* _Problem statement_: With the images removed, transcribe the listing that follows exactly.

* _Given material_:

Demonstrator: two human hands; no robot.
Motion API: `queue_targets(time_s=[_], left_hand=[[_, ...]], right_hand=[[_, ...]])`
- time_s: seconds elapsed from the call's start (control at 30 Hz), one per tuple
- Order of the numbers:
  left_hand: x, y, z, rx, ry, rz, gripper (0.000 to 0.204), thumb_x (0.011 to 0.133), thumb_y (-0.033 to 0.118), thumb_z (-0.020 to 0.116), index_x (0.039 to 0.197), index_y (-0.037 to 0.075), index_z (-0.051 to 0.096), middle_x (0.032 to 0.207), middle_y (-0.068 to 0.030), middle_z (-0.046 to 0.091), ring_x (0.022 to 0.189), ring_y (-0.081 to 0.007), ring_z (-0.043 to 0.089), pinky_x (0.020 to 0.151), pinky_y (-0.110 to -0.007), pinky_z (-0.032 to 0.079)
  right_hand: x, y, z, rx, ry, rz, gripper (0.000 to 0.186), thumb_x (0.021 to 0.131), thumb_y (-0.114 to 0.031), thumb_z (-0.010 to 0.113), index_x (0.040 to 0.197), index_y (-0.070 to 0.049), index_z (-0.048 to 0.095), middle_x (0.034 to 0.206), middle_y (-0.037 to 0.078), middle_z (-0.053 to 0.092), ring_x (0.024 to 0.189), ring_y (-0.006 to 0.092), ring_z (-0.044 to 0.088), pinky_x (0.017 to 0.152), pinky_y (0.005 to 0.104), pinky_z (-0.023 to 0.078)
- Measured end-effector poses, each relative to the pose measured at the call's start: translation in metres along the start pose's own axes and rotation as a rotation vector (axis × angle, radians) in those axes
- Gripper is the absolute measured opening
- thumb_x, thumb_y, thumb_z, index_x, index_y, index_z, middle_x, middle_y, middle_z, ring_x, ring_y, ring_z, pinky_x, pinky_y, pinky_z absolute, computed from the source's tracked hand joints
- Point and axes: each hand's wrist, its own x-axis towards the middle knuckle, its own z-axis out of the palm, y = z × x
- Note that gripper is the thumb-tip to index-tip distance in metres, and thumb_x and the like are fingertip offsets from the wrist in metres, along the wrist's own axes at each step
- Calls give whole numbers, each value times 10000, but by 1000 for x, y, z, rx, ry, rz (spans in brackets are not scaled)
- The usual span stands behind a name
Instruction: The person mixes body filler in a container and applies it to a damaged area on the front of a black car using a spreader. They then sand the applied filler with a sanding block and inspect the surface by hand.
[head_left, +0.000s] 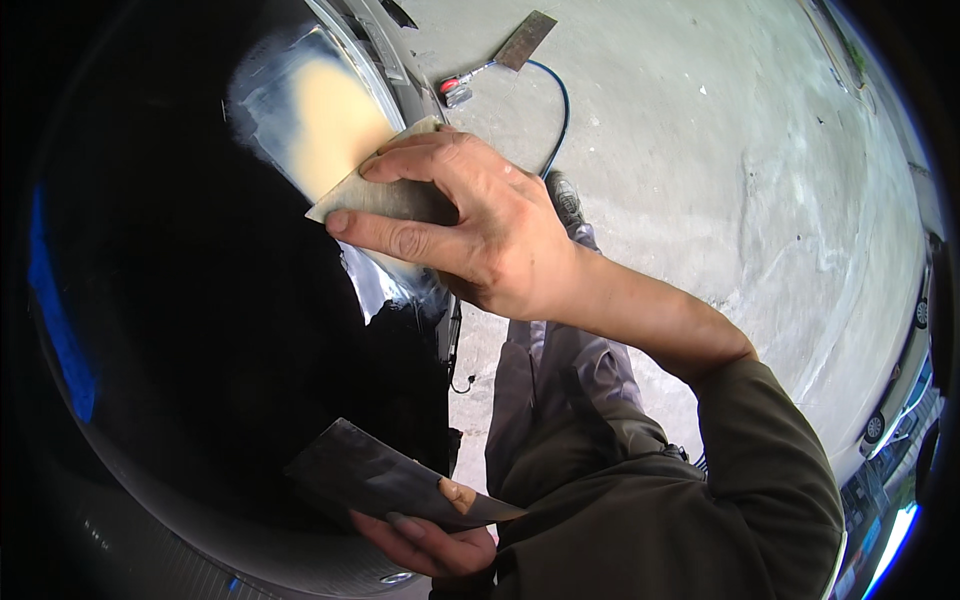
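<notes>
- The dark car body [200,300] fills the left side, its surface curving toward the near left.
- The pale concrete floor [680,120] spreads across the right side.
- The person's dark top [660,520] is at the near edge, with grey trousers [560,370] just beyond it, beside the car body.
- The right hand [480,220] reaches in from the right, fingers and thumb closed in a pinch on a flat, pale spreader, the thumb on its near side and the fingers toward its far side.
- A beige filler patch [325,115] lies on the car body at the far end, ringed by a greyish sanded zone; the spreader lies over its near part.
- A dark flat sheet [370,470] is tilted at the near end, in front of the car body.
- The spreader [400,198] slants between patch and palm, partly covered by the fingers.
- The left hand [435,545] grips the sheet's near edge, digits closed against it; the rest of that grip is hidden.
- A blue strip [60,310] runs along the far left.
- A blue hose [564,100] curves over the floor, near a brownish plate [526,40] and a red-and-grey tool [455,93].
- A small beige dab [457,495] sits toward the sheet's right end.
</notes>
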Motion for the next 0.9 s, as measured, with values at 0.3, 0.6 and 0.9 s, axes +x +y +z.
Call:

* _Output of the exercise_:
Demonstrator: two human hands; no robot.
Motion API: `queue_targets(time_s=[_], left_hand=[[_, ...]], right_hand=[[_, ...]])`
- time_s: seconds elapsed from the call's start (control at 30 Hz), one per tuple
- Order of the numbers:
  left_hand: x, y, z, rx, ry, rz, gripper (0.000 to 0.204), thumb_x (0.011 to 0.133), thumb_y (-0.033 to 0.118), thumb_z (-0.020 to 0.116), index_x (0.039 to 0.197), index_y (-0.037 to 0.075), index_z (-0.051 to 0.096), middle_x (0.032 to 0.207), middle_y (-0.068 to 0.030), middle_z (-0.046 to 0.091), ring_x (0.022 to 0.189), ring_y (-0.081 to 0.007), ring_z (-0.043 to 0.089), pinky_x (0.020 to 0.151), pinky_y (-0.110 to -0.007), pinky_z (-0.032 to 0.079)
  right_hand: x, y, z, rx, ry, rz, gripper (0.000 to 0.186), thumb_x (0.021 to 0.131), thumb_y (-0.114 to 0.031), thumb_z (-0.010 to 0.113), index_x (0.040 to 0.197), index_y (-0.070 to 0.049), index_z (-0.048 to 0.095), middle_x (0.034 to 0.206), middle_y (-0.037 to 0.078), middle_z (-0.053 to 0.092), ring_x (0.024 to 0.189), ring_y (-0.006 to 0.092), ring_z (-0.044 to 0.088), pinky_x (0.017 to 0.152), pinky_y (0.005 to 0.104), pinky_z (-0.023 to 0.078)
- Measured end-effector poses, each relative to the pose measured at the call's start: translation in metres along the start pose's own axes and rotation as a rotation vector (axis × angle, radians) in those axes
- Gripper is the absolute measured opening
- thumb_x, thumb_y, thumb_z, index_x, index_y, index_z, middle_x, middle_y, middle_z, ring_x, ring_y, ring_z, pinky_x, pinky_y, pinky_z absolute, computed from the source's tracked hand joints
- Point and axes: each hand's wrist, its own x-axis towards the middle knuckle, its own z-axis out of the palm, y = z × x
- Note that gripper is the thumb-tip to index-tip distance in metres, and thumb_x and the like are fingertip offsets from the wrist in metres, along the wrist's own axes at each step
- Calls give whole numbers, each value times 10000, but by 1000 for x, y, z, rx, ry, rz (spans in brackets are not scaled)
- The usual span stands behind a name
Instruction: The person mixes body filler in a container and applies it to a damaged area on the front of a black car using a spreader. They then sand the applied filler with a sanding block and inspect the surface by hand.
[head_left, +0.000s] 
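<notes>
- The dark car body [200,300] fills the left side, its surface curving toward the near left.
- The pale concrete floor [680,120] spreads across the right side.
- The person's dark top [660,520] is at the near edge, with grey trousers [560,370] just beyond it, beside the car body.
- The right hand [480,220] reaches in from the right, fingers and thumb closed in a pinch on a flat, pale spreader, the thumb on its near side and the fingers toward its far side.
- A beige filler patch [325,115] lies on the car body at the far end, ringed by a greyish sanded zone; the spreader lies over its near part.
- A dark flat sheet [370,470] is tilted at the near end, in front of the car body.
- The spreader [400,198] slants between patch and palm, partly covered by the fingers.
- The left hand [435,545] grips the sheet's near edge, digits closed against it; the rest of that grip is hidden.
- A blue strip [60,310] runs along the far left.
- A blue hose [564,100] curves over the floor, near a brownish plate [526,40] and a red-and-grey tool [455,93].
- A small beige dab [457,495] sits toward the sheet's right end.
</notes>
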Motion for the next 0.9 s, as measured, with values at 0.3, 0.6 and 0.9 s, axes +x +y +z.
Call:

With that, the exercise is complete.